> Task item: Further down are entries; set down exactly and only the lines from the one with "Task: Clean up" up to and including the one with "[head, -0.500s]", dropping each picture.

** Opening Input data block **

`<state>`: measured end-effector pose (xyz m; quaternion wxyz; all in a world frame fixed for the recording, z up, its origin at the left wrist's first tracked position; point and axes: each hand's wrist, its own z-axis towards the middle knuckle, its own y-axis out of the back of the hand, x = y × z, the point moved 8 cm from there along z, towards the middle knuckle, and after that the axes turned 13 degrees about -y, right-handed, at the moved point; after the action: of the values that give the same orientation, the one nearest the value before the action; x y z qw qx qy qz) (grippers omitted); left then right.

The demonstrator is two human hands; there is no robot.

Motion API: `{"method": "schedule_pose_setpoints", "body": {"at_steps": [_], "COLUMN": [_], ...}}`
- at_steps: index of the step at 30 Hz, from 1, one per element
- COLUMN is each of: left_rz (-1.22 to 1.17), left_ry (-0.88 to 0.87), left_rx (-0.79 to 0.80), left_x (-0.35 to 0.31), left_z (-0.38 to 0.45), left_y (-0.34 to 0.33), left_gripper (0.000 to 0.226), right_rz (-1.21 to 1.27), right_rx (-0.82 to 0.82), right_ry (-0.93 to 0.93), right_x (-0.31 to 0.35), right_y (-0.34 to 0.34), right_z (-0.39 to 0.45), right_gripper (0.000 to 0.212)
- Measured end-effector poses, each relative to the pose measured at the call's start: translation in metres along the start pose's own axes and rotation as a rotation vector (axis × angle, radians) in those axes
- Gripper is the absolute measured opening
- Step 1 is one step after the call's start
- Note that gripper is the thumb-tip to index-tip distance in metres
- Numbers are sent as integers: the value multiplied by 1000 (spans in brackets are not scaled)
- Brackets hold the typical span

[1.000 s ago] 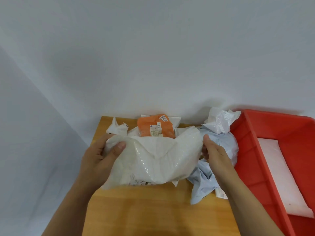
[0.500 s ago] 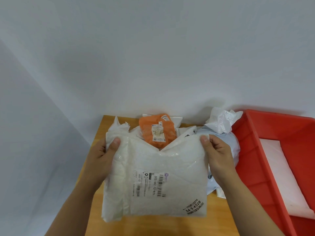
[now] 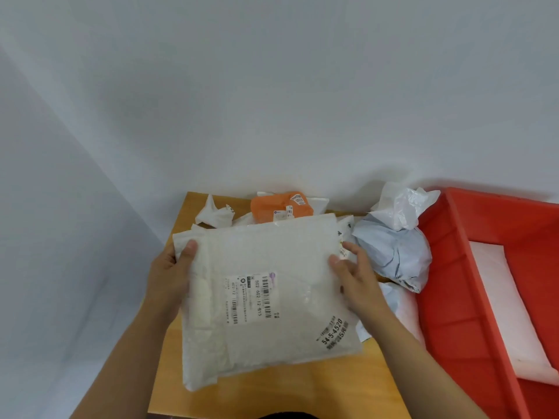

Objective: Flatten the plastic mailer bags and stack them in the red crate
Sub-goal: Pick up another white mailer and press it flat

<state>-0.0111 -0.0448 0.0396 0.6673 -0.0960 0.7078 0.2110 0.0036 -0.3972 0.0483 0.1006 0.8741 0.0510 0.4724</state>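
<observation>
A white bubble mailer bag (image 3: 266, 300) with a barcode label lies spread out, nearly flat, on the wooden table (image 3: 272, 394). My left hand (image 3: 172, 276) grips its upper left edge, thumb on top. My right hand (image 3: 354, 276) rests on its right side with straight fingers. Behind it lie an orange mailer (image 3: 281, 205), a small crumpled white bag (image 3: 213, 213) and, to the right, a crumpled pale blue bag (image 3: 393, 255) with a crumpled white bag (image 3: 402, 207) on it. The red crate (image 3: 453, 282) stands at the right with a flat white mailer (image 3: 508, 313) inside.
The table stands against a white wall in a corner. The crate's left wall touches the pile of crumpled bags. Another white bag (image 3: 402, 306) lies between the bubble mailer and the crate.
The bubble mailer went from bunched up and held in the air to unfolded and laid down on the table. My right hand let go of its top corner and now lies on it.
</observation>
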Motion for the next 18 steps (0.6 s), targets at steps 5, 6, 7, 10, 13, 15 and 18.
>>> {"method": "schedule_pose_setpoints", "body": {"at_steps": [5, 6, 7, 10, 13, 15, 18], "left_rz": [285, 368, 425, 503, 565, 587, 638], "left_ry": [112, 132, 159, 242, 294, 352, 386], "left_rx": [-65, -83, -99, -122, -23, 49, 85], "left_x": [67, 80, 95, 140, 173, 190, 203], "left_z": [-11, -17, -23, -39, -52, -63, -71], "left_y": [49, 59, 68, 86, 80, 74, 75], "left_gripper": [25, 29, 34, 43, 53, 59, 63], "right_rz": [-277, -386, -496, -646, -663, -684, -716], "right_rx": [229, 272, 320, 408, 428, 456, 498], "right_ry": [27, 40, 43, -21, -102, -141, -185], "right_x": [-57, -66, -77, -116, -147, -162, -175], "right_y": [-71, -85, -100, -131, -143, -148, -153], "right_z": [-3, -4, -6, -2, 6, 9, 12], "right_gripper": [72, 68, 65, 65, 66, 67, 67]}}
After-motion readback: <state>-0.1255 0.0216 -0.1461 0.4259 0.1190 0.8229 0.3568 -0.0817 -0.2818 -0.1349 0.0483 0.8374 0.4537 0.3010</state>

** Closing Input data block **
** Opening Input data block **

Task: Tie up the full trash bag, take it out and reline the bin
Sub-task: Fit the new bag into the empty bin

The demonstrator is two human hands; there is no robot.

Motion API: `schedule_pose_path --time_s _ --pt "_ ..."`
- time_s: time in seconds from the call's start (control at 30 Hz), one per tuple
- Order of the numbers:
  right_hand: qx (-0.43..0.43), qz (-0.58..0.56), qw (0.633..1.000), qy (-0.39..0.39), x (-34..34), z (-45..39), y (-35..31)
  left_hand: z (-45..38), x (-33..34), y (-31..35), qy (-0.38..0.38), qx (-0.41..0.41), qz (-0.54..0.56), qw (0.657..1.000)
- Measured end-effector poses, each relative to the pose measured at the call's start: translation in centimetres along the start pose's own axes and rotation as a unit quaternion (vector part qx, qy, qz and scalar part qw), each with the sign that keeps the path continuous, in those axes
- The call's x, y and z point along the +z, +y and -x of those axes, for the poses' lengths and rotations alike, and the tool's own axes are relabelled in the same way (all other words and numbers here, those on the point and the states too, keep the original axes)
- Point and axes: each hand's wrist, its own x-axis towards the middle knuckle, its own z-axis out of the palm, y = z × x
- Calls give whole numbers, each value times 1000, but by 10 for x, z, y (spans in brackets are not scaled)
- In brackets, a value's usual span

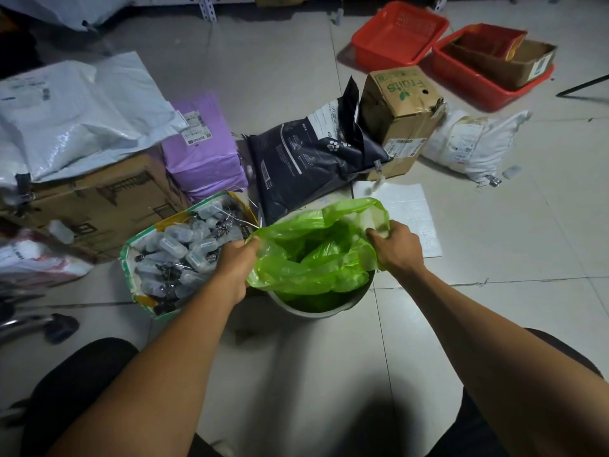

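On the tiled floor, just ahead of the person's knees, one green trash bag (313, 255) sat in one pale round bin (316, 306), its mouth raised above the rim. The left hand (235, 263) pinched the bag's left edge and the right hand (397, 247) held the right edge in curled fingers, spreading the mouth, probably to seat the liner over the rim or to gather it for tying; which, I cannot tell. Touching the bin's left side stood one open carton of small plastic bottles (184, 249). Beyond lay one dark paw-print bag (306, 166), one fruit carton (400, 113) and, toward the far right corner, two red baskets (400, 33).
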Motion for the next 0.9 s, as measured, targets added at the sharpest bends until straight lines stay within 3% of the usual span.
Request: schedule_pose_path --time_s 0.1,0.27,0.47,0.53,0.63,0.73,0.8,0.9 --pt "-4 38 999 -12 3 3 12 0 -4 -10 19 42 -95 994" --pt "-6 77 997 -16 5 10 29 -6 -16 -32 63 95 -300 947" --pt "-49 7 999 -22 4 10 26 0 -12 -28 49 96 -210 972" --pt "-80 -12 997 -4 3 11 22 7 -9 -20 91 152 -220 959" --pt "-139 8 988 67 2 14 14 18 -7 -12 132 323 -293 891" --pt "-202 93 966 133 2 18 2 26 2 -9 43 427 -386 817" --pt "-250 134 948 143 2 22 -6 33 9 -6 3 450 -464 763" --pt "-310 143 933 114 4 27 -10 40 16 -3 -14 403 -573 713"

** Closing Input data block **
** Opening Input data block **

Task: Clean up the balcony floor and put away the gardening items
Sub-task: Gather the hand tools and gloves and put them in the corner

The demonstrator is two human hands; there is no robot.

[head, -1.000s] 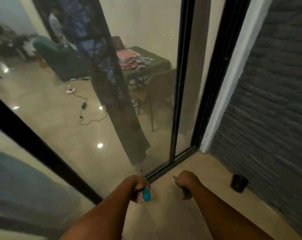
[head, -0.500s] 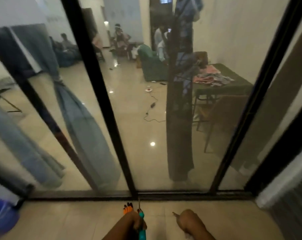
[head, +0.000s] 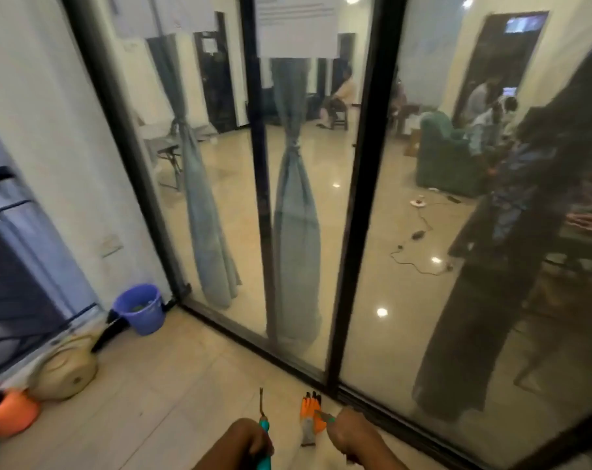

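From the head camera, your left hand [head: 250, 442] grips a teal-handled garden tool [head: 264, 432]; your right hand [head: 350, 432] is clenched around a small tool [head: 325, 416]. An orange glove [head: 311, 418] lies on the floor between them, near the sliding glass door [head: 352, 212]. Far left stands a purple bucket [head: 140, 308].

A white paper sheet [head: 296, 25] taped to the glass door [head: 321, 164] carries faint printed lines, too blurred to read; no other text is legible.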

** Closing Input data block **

> Answer area:
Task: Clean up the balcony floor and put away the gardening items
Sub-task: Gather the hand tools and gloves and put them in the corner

The demonstrator is two human hands; there is no robot.

[head, -1.000s] 
[head, -0.500s] 

No additional answer text is required.